Lowering your blood pressure isn't always as simple as eating fewer high-sodium foods. The fact is that multiple factors combined affect your blood pressure. There are two main categories of risks that contribute to hypertension—those that you can't change, and those that you can.|
Uncontrollable Risk Factors
These variables are out of your control. Although you can't do anything to change them, it's important to know whether you fall into any of these higher-risk categories.
Although these factors are out of your control, there are several lifestyle habits that you CAN change to help lower your blood pressure.
Your age. Your risk of developing high blood pressure increases as you age. Men over 45 and women over 55 are more likely to have high blood pressure.
Your gender. Up to age 55, men are more prone to high blood pressure than women. After menopause, a woman's risk increases. By age 75, high blood pressure is more prevalent among women than men. Women who take oral contraceptives are also at a higher risk for hypertension.
Your family history. Your risk doubles if one or both of your parents had high blood pressure.
Your race. In the U.S., African Americans (especially women) are more likely to develop high blood pressure, along with other minorities (Hispanics, American Indians and Alaskan natives).
Controllable Risk Factors
Factors that you can control are related to your lifestyle—the choices you make each day about what to eat and whether or not to exercise. These are areas of your life where you can take control to improve your blood pressure and enhance your overall health.
When you have other existing health conditions, you are compounding your risk of serious complications and disease if you don't lower your blood pressure. Add high risk factors into the picture (family history, age, and race) and your risk is compounded even more. The good thing is that you can break that chain of progressive disease at any point by changing the lifestyle choices above.
Your diet. A diet high in sodium, saturated fat and cholesterol, and low in fiber, whole foods, and minerals (potassium, magnesium, calcium) can increase blood pressure. Eating a low-sodium, low-fat diet that is rich in whole foods and other nutrients can help.
Your activity level. Sedentary individuals have a higher risk for hypertension. Regular exercise can lower both systolic and diastolic blood pressure.
Your weight. Being obese (a Body Mass Index over 30) increases your risk of developing high blood pressure. Dropping just 10% of your body weight can have positive effects on blood pressure.
Your stress levels. Studies show that chronic stress (and "Type A" personality traits) can elevate blood pressure. Exercise, meditation, and yoga can help reduce and manage stress and blood pressure.

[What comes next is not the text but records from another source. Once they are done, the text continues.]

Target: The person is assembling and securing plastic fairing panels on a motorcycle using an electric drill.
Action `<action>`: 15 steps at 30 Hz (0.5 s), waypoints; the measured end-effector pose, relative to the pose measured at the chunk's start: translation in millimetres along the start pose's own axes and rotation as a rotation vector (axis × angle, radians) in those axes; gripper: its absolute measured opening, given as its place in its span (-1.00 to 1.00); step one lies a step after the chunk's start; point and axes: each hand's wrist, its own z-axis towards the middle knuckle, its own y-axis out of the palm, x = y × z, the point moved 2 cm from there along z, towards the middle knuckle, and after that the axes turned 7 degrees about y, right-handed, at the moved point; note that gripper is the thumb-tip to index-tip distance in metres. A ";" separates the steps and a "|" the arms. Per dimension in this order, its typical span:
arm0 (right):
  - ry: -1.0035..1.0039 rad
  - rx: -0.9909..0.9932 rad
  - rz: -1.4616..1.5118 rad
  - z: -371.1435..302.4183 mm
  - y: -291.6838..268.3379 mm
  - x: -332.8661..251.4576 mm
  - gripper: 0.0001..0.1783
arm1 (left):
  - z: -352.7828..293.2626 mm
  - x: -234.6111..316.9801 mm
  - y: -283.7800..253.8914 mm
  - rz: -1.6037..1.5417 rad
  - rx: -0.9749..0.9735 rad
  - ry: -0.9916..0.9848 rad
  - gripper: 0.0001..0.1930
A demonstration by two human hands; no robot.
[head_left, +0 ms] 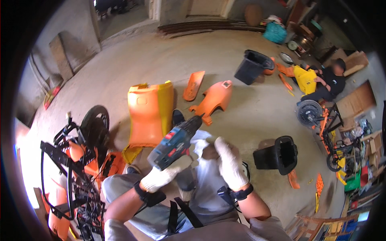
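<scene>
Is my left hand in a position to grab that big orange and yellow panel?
Probably not as things stand: your left hand looks occupied gripping the drill. The orange and yellow panel is on the floor beyond the drill, so that hand would likely need freeing first.

The drill [169, 152] looks to be matt moulded plastic, blue and dark grey, with a darker chuck [193, 125]. Around it, the gloves [157, 180] on the left hand [165, 175] and right hand [232, 165] are fuzzy off-white knit cloth. Beside the drill there's a pale crumpled wrap [200, 138], thin plastic or paper, I can't tell which. Beyond the drill, the big panel [145, 116] is smooth orange plastic with a soft sheen, and so is the curved shell [217, 98]. Right of the drill, the black bin [265, 160] is smooth plastic. Left of it, the frame [69, 197] looks like black-painted metal. Under everything, the floor [132, 60] is dull, scuffed concrete.
</scene>
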 end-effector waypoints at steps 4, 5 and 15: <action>0.104 0.017 0.204 29.9 9.5 9.0 -0.55 | 10.6 -20.1 -12.0 0.225 -0.018 0.092 -0.50; 0.142 -0.049 0.348 41.2 8.1 15.1 -0.56 | 9.3 -30.2 -17.0 0.139 -0.067 -0.030 -0.47; 0.293 -0.006 0.764 75.8 56.1 16.9 -0.54 | -8.8 -41.6 -17.7 0.033 0.064 -0.139 -0.45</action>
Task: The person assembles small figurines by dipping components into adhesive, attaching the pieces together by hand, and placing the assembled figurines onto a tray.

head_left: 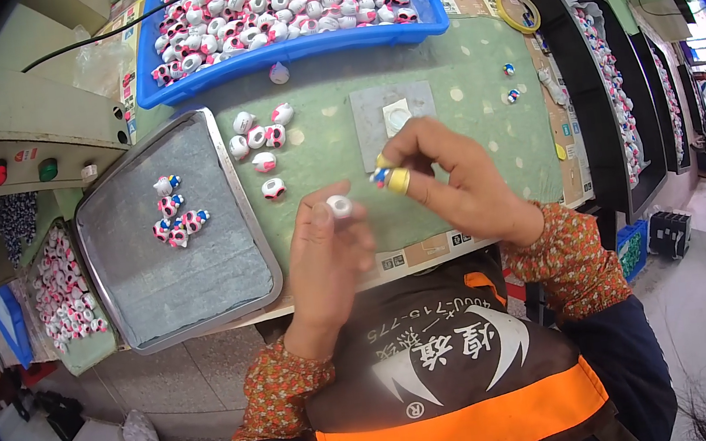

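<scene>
My left hand pinches a small white rounded toy head between thumb and fingers, above the near part of the green mat. Facing it, my right hand, with yellow covers on the thumb and a finger, grips a tiny blue, white and red figure piece. A small gap separates the two pieces. Several loose white-and-pink toy heads lie on the mat beyond my left hand. Just past my right fingers, a pale round pad rests on a grey square plate.
A blue bin full of white-and-pink heads stands at the back. On the left, a metal tray carries several joined pieces. Two tiny blue pieces and a yellow tape roll lie right, near a black crate.
</scene>
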Available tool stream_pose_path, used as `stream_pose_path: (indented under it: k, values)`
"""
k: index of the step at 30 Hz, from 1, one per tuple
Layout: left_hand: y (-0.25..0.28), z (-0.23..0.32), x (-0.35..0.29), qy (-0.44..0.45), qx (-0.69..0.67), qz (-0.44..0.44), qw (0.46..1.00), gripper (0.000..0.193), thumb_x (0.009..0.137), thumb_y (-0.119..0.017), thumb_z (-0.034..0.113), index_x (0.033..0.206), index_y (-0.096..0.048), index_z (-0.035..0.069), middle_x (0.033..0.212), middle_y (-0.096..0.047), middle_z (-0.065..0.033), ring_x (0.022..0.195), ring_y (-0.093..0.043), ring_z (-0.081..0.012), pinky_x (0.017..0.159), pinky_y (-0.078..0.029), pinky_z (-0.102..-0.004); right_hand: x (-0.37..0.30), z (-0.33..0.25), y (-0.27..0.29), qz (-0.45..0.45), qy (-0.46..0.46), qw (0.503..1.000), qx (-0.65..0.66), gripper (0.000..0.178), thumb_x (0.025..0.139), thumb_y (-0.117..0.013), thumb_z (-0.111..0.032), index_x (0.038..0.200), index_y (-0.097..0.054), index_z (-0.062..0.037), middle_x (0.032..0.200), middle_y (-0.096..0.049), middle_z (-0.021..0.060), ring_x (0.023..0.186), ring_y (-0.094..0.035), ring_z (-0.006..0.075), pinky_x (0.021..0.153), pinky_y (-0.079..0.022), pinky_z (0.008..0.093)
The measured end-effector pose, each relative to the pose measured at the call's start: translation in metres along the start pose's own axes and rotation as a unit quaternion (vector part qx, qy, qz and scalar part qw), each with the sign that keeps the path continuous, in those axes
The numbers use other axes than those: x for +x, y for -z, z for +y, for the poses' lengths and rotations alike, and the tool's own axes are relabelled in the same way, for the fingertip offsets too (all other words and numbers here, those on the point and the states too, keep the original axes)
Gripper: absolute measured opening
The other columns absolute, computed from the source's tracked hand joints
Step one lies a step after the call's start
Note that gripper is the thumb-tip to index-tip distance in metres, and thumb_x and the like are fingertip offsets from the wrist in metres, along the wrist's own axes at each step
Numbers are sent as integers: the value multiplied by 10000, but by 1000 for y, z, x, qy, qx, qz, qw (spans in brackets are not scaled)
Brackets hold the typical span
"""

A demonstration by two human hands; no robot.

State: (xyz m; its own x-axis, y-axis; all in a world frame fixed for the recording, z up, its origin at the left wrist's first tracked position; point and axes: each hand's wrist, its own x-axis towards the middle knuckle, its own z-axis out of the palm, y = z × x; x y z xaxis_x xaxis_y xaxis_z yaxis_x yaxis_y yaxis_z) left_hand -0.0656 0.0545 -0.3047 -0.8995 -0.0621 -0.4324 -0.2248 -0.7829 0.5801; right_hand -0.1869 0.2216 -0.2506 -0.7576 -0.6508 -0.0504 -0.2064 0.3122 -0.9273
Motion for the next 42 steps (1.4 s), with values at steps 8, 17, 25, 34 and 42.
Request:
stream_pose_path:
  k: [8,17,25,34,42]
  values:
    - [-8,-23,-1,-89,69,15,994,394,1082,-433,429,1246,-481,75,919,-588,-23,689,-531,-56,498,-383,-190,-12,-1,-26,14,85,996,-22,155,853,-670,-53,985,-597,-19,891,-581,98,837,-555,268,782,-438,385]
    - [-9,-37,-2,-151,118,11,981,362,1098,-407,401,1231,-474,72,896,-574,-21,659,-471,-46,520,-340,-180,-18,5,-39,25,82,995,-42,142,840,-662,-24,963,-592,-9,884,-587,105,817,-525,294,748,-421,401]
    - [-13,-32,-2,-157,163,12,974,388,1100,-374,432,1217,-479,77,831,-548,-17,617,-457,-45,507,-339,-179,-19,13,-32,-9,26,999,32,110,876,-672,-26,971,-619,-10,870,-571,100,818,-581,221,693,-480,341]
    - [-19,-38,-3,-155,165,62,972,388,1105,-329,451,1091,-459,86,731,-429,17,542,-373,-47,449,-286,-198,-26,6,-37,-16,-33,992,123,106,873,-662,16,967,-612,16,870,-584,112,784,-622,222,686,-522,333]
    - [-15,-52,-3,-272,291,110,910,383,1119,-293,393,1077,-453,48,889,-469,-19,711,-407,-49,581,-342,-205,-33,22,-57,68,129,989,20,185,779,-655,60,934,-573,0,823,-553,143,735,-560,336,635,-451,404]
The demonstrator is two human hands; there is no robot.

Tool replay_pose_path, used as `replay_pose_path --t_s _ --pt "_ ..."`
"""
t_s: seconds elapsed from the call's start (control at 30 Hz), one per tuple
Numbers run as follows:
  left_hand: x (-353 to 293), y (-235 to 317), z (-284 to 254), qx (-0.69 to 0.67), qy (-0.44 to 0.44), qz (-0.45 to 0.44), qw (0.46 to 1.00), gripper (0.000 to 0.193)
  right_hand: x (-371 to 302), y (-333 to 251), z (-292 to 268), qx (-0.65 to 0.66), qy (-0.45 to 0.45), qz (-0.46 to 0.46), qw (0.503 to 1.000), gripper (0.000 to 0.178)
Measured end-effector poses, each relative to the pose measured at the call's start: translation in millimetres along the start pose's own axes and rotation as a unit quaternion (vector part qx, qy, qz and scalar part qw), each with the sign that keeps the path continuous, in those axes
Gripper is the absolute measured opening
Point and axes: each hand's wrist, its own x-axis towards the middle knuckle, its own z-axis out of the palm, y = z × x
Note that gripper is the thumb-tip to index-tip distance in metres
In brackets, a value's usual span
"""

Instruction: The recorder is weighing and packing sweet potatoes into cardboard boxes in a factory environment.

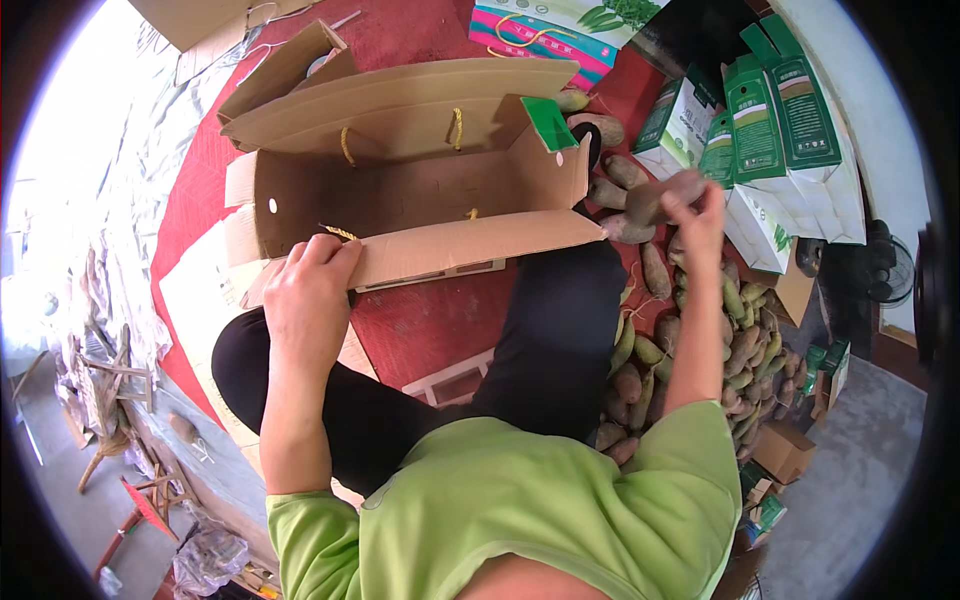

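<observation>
An open cardboard box (400,200) with yellow rope handles lies before me, its flaps spread and bare brown cardboard showing inside. My left hand (312,275) is closed over the near flap (470,245) at its left end, beside a yellow cord. Out to the right of the box, my right hand (697,215) grips a brownish radish (650,203), slightly blurred, above other radishes. The heap of radishes (745,350), brown and green, with thin root tails on some, spreads along my right side. A green flap (550,124) stands at the box's right end.
Green-and-white cartons (770,130) stand at the right. A pink, blue and white gift box (540,45) lies at the back. Behind the open box is another cardboard piece (290,70). Clear plastic sheeting (110,250) and a wooden stool (110,440) are at the left. A fan (888,265) stands far right.
</observation>
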Motion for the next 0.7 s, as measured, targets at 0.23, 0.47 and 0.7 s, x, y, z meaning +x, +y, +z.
replay_pose_path --t_s 0.23,0.47,0.7 --pt "-5 -3 -3 0.019 0.001 -0.002 1.000 0.022 5 -201 45 0.040 -0.176 -0.209 0.961 0.055" --pt "-1 -4 -2 0.006 0.012 0.011 1.000 0.024 6 -191 202 -0.191 -0.472 -0.348 0.787 0.055" --pt "-2 -4 0 0.006 -0.008 0.004 1.000 0.024 -3 -128 261 -0.479 -0.614 -0.264 0.568 0.053"
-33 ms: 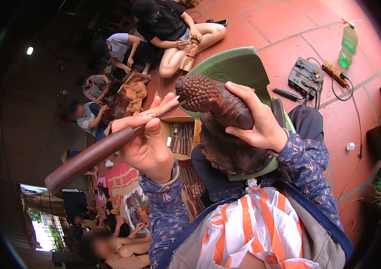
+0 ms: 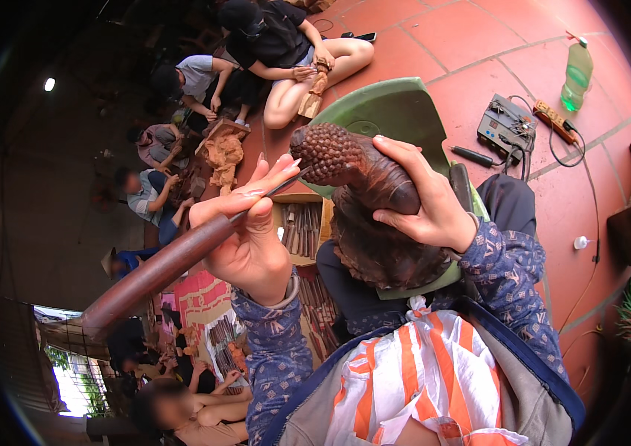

Your drinking habits. Moderate to heavy drinking (more than 1-2 drinks daily) can dramatically increase blood pressure and other health risks. Health experts recommend no more than one drink a day for women, and no more than two drinks per day for men.
Your smoking habits. Smoking is the leading preventable cause of heart disease, due to its effects on your arteries, heart, blood pressure, and cholesterol levels. Quitting can stop (and potentially reverse) a lot of the existing damage to your body, and improve your blood pressure.
Controlling your blood pressure can help improve your health by reducing your risk of heart attack, stroke, and other serious health problems. You should work closely with your doctor to develop a plan that is safe and effective for you. These plans usually involve some combination of dietary changes, regular exercise, medication, and weight loss.